▶ PROBLEM TO SOLVE
Among the lines below, which ones contain the word "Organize"? Copy every such line.

▶ INFORMATION
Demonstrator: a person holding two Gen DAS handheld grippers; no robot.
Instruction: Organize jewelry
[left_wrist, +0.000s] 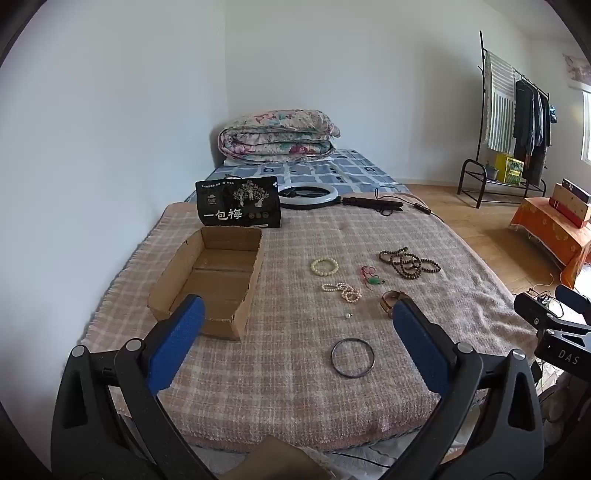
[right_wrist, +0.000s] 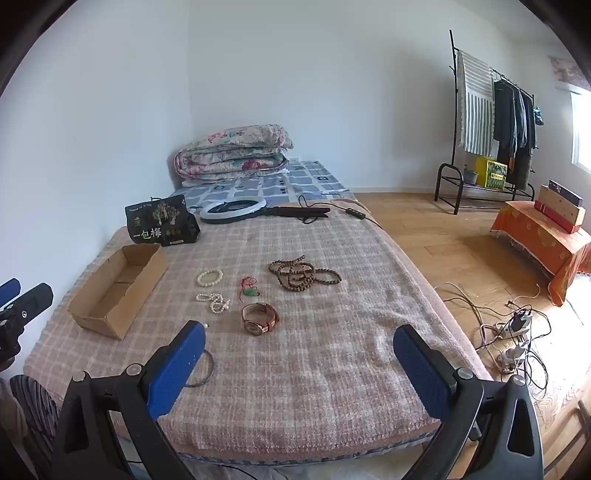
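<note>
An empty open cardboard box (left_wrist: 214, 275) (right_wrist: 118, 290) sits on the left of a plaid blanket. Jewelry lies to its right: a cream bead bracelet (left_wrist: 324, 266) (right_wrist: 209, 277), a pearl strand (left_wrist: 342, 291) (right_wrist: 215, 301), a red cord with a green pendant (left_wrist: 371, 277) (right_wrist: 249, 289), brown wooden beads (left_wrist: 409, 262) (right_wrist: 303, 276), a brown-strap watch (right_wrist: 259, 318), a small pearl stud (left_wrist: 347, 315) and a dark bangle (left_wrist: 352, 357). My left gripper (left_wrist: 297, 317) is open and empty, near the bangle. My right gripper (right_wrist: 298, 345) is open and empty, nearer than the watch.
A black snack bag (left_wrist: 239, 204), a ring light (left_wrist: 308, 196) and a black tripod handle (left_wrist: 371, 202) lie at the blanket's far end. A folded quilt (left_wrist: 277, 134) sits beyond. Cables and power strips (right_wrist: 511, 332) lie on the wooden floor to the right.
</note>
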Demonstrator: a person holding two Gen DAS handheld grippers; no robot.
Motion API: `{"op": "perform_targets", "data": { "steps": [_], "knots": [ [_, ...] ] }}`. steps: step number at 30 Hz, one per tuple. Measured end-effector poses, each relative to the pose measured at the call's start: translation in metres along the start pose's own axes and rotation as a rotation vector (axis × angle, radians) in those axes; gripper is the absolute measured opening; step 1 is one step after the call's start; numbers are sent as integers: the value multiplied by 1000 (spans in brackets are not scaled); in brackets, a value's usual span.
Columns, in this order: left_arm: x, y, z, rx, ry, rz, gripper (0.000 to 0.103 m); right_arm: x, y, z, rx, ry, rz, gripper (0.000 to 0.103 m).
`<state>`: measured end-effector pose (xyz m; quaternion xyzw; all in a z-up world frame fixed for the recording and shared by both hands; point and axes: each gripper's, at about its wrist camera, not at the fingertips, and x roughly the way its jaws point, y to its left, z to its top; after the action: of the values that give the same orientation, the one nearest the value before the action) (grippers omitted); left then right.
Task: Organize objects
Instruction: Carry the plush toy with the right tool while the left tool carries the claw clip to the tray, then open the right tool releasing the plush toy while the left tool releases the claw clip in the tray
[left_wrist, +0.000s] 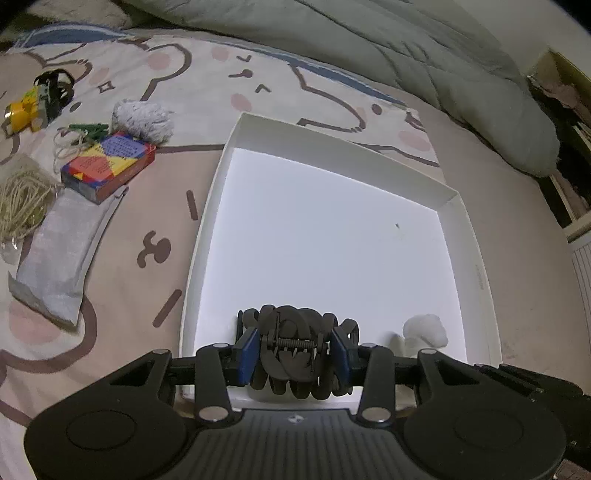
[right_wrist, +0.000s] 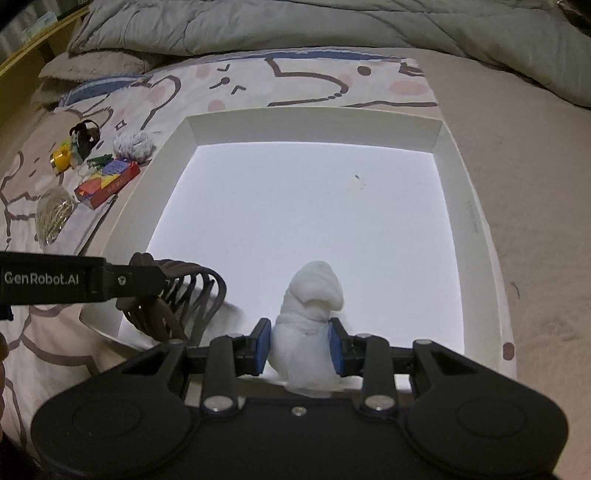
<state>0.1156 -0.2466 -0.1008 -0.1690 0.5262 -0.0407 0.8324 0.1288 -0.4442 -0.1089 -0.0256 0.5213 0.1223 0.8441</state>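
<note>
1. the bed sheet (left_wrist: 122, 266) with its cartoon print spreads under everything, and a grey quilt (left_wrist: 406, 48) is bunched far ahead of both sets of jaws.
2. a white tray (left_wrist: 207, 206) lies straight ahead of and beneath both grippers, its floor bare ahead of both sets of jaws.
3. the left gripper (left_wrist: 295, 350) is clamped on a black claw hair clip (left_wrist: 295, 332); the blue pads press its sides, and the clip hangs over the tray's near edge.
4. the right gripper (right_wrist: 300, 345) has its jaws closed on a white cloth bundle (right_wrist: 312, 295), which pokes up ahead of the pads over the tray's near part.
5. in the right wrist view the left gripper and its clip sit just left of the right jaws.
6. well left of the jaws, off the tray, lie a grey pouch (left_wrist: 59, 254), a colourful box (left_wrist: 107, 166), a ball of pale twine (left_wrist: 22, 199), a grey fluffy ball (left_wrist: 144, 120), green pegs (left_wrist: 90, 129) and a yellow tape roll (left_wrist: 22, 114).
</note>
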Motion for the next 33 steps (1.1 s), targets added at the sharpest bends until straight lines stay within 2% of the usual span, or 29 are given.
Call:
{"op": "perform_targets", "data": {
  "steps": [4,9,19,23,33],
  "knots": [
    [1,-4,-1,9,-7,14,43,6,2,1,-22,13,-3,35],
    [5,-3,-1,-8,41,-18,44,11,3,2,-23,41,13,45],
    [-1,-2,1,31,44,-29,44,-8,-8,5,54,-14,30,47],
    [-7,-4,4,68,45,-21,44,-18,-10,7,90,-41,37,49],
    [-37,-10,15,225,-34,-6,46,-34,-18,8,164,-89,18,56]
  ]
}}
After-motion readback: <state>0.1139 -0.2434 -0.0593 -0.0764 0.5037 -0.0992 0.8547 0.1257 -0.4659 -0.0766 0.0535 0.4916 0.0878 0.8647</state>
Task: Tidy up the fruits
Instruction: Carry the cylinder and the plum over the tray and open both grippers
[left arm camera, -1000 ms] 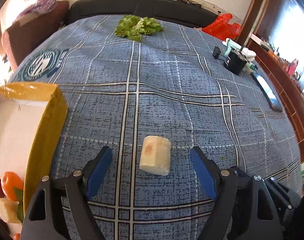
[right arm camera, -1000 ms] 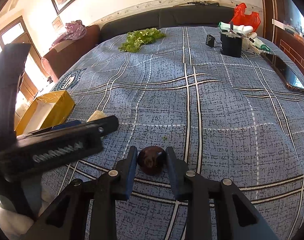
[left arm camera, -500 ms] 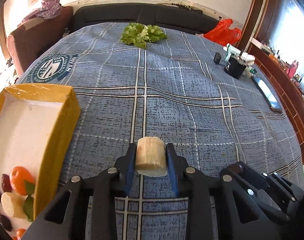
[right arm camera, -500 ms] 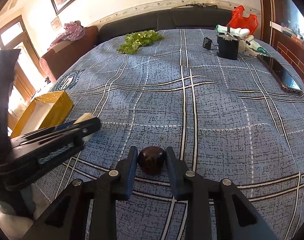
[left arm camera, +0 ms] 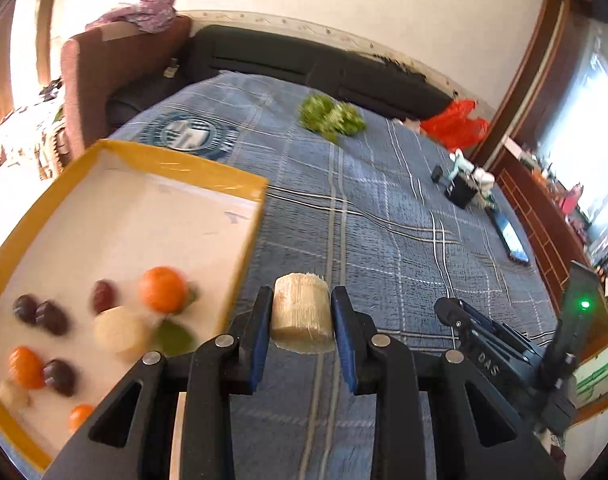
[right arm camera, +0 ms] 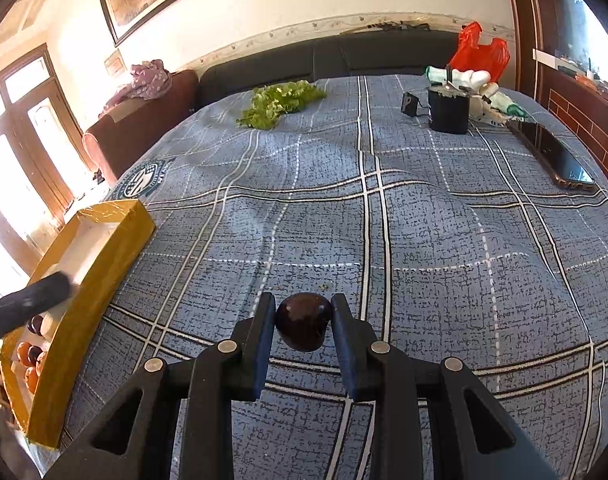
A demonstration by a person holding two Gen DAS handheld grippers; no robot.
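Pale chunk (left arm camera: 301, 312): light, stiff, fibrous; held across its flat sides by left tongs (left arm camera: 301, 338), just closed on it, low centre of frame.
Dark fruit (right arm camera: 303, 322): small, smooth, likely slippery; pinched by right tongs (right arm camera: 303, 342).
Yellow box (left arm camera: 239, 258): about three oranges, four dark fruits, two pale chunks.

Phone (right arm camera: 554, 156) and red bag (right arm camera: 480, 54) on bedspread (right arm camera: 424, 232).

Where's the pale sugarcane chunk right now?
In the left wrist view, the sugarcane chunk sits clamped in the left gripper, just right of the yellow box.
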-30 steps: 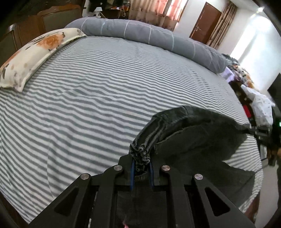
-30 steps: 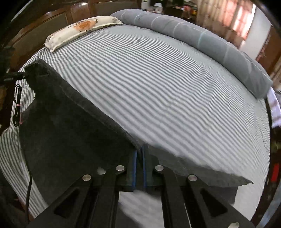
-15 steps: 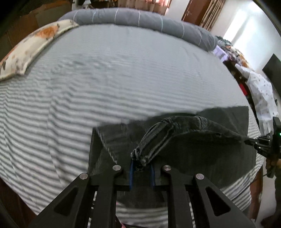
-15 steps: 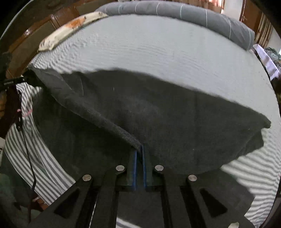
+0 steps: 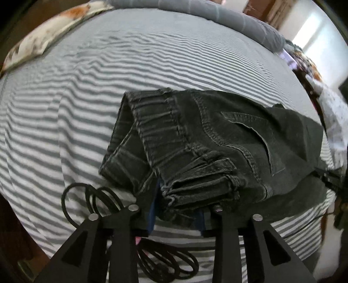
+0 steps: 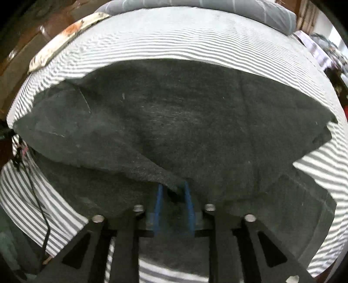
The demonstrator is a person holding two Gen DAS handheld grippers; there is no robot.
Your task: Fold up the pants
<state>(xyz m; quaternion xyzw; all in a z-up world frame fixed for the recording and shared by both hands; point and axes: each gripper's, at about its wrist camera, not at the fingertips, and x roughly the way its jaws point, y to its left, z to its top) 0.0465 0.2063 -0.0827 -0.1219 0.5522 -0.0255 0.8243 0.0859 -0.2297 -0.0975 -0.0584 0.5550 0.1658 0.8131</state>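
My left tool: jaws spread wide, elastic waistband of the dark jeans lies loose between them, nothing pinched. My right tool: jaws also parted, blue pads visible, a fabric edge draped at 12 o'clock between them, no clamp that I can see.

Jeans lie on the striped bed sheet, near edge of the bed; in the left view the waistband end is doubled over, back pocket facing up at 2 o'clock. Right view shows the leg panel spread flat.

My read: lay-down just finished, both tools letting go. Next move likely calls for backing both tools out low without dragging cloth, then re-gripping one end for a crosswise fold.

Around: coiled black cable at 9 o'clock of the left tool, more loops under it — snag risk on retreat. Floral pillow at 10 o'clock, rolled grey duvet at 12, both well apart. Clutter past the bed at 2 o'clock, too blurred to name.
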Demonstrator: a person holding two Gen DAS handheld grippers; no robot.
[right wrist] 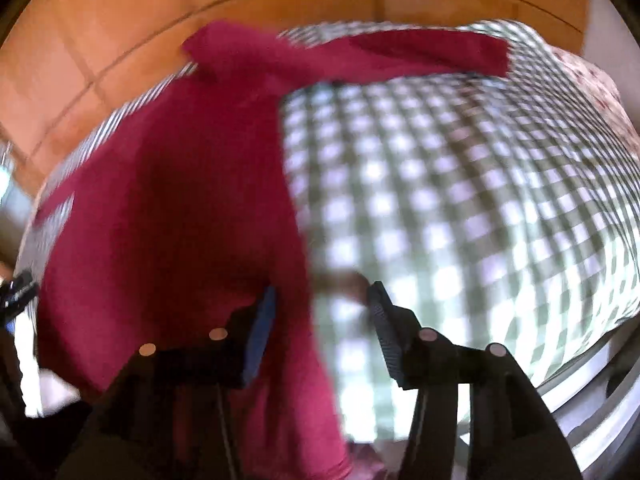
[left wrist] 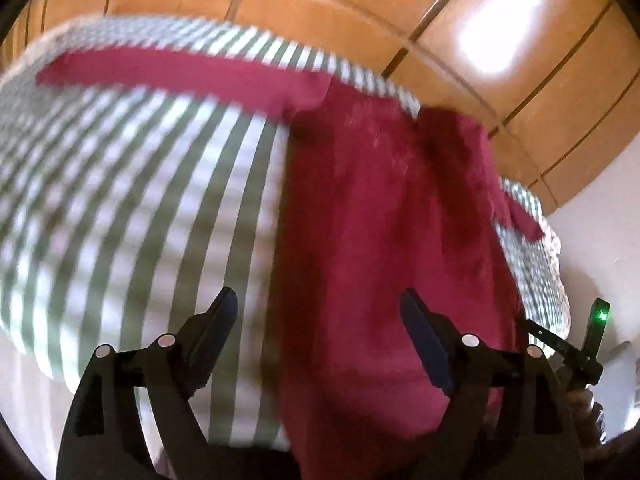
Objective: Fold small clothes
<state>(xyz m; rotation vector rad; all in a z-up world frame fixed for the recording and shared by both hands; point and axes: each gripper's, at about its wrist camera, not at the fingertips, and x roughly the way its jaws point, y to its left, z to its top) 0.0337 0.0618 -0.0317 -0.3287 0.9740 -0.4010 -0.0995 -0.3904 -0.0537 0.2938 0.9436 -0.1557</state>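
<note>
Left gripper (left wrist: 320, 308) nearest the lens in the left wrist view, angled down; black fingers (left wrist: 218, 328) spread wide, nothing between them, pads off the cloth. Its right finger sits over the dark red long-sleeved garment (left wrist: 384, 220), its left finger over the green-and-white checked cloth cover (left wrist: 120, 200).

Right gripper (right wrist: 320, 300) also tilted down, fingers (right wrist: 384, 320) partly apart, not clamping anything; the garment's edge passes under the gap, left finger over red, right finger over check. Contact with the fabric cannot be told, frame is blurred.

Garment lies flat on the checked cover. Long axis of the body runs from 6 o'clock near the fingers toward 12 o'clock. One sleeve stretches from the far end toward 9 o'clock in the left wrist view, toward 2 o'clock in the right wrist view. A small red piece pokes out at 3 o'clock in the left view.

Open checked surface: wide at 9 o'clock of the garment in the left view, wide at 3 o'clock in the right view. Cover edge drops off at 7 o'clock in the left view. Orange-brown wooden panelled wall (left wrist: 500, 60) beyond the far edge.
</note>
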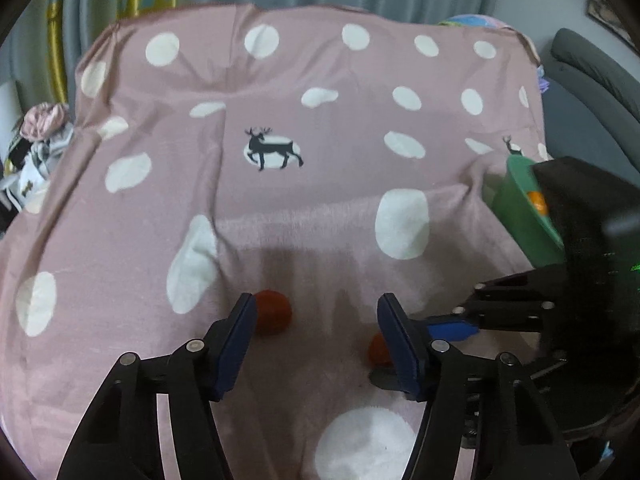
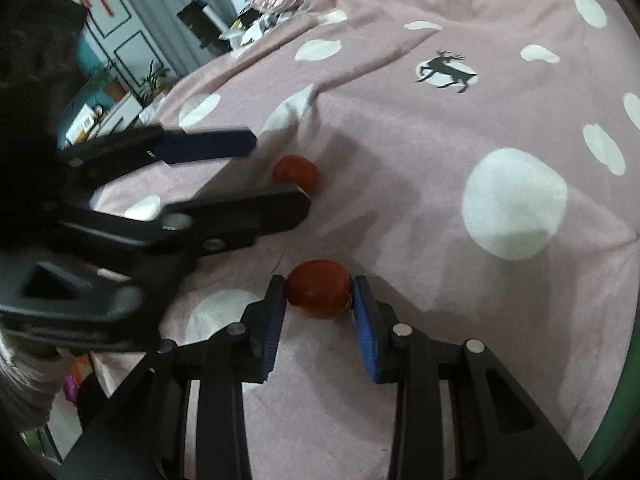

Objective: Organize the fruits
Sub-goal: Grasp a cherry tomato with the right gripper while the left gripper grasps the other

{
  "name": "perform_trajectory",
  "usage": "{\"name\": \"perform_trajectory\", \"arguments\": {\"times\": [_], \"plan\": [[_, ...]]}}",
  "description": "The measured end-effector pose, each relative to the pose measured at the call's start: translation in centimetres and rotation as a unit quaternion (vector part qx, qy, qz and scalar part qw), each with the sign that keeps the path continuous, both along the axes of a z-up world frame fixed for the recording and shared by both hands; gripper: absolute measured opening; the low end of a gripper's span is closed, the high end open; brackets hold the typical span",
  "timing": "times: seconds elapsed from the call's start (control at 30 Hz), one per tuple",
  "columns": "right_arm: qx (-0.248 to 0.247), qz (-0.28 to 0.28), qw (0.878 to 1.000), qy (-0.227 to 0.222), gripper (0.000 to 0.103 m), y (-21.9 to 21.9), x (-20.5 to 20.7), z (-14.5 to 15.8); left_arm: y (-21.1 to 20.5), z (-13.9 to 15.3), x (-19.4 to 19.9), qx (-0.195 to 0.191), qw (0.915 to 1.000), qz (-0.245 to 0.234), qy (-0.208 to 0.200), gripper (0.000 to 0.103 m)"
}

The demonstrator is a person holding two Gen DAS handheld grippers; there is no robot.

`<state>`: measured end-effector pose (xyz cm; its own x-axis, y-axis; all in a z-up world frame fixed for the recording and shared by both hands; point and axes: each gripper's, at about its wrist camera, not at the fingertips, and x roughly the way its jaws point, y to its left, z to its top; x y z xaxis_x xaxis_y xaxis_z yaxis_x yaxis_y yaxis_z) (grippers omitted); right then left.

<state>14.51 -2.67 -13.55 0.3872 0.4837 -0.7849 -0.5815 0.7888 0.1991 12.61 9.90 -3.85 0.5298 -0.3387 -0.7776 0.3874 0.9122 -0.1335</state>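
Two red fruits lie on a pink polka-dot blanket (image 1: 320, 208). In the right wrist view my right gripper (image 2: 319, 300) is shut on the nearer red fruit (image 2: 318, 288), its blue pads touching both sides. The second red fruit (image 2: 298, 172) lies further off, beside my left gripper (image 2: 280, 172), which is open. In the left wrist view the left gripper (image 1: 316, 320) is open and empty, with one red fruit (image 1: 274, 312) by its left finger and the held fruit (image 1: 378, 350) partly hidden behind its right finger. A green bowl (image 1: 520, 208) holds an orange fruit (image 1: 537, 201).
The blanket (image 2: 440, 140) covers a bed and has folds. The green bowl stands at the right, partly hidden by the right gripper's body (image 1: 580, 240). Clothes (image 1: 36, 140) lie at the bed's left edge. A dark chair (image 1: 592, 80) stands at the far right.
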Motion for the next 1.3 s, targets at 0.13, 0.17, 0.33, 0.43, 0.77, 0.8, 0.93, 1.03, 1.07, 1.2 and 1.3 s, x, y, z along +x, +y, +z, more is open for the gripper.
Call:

▶ YOUR RESPONSE
Instruction: Organize jewelry
Task: Organize objects
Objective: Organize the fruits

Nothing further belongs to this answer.